Videoclip: Probability of a sequence – worked example

[Cecilia C]

In the videoclip on learn “Developing the HMM: probability of a sequence – worked example” I don’t understand how should we calculate the PDF and how the most probable state sequence has been found. Should we substitute each value of the sequence to the x in the function? And how we determine how many values each “step” of a model will produce?

[Simon]

When you say “calculate the PDF” do you mean how do we estimate the parameters of the Gaussians in an HMM? That will be coming up in lectures shortly.

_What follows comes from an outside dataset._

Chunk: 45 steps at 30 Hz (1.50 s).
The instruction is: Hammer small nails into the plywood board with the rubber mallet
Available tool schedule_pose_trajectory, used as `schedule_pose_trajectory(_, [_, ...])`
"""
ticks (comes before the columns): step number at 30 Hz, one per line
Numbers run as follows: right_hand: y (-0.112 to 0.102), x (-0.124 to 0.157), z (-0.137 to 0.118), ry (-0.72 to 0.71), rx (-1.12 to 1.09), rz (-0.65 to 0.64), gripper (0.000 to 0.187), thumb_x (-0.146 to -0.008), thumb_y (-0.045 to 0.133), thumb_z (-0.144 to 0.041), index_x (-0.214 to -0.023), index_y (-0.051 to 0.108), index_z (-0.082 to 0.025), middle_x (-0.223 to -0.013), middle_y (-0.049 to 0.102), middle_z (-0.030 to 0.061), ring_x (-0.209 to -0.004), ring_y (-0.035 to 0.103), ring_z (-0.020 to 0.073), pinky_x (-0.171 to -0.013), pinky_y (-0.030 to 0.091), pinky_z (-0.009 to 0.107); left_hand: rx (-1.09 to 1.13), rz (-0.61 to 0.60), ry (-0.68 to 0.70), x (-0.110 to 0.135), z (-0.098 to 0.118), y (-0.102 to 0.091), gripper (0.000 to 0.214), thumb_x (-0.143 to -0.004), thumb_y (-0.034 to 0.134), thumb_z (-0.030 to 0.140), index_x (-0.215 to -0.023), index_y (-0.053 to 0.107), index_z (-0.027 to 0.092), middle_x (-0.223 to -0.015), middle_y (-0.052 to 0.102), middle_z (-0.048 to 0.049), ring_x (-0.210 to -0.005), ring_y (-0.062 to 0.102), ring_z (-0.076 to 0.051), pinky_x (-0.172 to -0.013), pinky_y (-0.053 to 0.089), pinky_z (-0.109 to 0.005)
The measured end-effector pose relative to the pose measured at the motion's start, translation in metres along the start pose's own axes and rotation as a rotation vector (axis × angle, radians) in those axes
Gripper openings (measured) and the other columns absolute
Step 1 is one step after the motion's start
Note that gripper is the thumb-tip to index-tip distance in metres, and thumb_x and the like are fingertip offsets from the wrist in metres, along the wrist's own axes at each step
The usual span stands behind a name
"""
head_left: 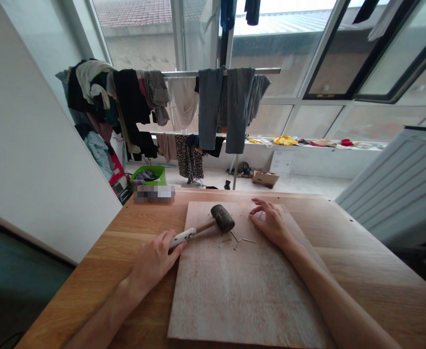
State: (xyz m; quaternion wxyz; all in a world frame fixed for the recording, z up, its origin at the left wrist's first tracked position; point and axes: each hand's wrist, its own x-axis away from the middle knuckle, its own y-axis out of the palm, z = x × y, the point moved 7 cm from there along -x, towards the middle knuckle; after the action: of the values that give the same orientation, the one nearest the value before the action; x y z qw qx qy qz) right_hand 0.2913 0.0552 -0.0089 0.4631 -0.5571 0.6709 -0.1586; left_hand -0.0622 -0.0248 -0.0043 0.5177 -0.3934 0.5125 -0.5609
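From the head camera, your left hand (154, 261) wraps its fingers around the white end of the mallet (213, 224), which lies slanted on the board (235, 295) near its far left corner, head on the wood. Your right hand (273, 224) rests near the board's far right corner with its fingers curled and slightly apart. Whether the tips pinch a nail is too small to tell. Loose nails (239, 239) lie between your hands. A swing could catch those fingers, and a jolt could scatter the nails toward the table (366, 252) edge. Beyond the table's far left corner a green basket (149, 173) holds clothes. I cannot see what is in the cardboard box (265, 179) further right.
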Motion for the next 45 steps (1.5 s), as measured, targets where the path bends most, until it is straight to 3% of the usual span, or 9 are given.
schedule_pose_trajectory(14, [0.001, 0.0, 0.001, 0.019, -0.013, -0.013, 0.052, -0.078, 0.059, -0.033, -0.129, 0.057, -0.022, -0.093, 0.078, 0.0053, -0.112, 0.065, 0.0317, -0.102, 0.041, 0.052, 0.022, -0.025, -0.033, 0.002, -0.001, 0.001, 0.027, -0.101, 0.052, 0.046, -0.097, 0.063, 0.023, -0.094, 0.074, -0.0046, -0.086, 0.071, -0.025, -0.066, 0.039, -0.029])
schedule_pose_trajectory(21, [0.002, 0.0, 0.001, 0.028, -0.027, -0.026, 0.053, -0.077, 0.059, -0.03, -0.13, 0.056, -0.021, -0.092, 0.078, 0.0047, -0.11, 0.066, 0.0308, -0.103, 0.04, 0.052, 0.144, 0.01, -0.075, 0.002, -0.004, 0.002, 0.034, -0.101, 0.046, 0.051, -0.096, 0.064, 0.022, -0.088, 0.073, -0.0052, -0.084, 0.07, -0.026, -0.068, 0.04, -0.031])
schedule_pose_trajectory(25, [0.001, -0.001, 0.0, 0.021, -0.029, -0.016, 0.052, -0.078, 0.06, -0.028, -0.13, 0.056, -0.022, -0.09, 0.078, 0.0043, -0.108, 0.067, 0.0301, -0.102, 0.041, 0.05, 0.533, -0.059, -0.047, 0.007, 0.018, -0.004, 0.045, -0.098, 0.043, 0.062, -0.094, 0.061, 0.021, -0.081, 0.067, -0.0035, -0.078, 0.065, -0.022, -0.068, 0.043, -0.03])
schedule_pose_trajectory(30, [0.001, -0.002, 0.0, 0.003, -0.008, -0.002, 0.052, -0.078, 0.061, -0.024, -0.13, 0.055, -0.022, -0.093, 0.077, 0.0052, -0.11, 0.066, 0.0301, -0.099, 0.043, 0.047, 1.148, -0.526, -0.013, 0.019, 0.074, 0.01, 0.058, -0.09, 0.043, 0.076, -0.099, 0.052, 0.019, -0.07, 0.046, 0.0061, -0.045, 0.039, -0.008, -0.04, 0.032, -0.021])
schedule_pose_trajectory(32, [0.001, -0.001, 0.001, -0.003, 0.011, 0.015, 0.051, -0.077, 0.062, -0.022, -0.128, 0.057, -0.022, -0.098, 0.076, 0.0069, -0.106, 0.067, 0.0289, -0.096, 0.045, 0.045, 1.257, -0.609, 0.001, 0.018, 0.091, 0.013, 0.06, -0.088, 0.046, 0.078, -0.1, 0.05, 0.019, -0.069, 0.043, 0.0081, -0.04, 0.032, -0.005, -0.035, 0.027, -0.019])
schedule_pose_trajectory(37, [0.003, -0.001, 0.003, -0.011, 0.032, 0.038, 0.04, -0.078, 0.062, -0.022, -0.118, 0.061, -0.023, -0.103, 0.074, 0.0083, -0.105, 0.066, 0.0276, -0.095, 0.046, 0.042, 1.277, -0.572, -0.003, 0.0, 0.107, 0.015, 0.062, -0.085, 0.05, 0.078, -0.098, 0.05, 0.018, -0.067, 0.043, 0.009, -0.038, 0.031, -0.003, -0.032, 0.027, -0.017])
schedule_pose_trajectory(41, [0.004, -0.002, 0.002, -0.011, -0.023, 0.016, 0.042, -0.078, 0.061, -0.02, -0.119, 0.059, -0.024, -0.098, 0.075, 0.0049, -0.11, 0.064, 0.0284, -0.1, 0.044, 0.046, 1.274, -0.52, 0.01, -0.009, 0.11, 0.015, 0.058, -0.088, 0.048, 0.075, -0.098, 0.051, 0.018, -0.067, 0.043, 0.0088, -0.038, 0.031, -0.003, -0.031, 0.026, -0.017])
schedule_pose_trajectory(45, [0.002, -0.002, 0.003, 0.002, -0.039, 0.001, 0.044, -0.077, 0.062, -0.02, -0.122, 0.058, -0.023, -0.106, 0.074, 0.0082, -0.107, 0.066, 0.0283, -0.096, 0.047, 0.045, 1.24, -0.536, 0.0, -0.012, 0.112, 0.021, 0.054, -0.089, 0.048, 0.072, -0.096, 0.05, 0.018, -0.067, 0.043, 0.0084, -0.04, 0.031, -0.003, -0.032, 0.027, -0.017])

As for finding the most probable state sequence, that is the Viterbi algorithm and is coming up in lectures even sooner.

[Norbert G]

Cecilia/Simon,

your x values should be the observations, so 5 4 2 3 3 3,
then you have given most likely state sequence for each model.
Hence, I took each observation and calculated emission prob using mean and sd of the most likely model in the sequence. However, not all my results exactly match the answers. I blame the calculator :).
Simon, was my way of doing it right? I am confused, since some calculations are like in your answer and some different? Are we going to talk about it tomorrow?

[Simon]

Please post your observation probabilities here and I’ll compare them to mine – it’s possible there are errors in my calculations.

[Norbert G]

model A emission probs: 0.18,0.12,0.12,0.2,0.2,0.2
model B emission probs: 0.24,0.05, 0.09, 0.1,0.1,0.18

[Simon]

I think we both have errors 🙂 I’ve attached a spreadsheet that calculates this worked example.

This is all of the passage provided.